Table 15 lists the widely used datasets for multimodal emotion recognition/analysis. To the best of our knowledge, all available datasets for multimodal emotion recognition are acted.
Different methods can be used for dimensionality reduction [238], and multiple kernel learning algorithms are employed to analyze the data [164]. HMM was used as a classifier to understand emotion and measure statistical dependence across successive time segments [237]. Preprocessing methods have been proposed to reduce the noise in modality data. CNNs perform well in modeling the spatiotemporal information from the data of the three modalities for emotion recognition. Spectral powers of the pupil diameter data and the blinking rate of the eyes were extracted from the eye data. In contrast, the power spectral density (PSD) was extracted from different frequency bands. These features were then used as inputs for an SVM classifier with a radial basis function (RBF) kernel [219].
The recognition performance of the multimodal fusion classification model (by fusing more than one mode of signal) is significantly better than that of the recognition based on single-modal data (in terms of accuracy).
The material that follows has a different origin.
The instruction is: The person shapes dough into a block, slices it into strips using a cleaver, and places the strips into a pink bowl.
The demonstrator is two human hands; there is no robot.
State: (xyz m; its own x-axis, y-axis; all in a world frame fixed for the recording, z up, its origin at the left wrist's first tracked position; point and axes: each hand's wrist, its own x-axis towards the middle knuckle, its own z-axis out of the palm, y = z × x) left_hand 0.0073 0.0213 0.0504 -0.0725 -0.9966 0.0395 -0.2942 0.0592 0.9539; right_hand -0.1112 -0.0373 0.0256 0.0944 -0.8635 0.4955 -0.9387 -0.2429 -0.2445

The fusion of multimodal information has proved beneficial in improving the accuracy of emotion recognition based on a single modality. For the dimensional model, the performance can be better in one of the dimensions [249]. The fusion is achieved using feature-level and decision-level fusion methods within the neural encoding algorithm. AdaBoost was employed to develop a fused method in which an SVM was used for processing the PSD features from EEG data, and the face data were processed using a CNN [217].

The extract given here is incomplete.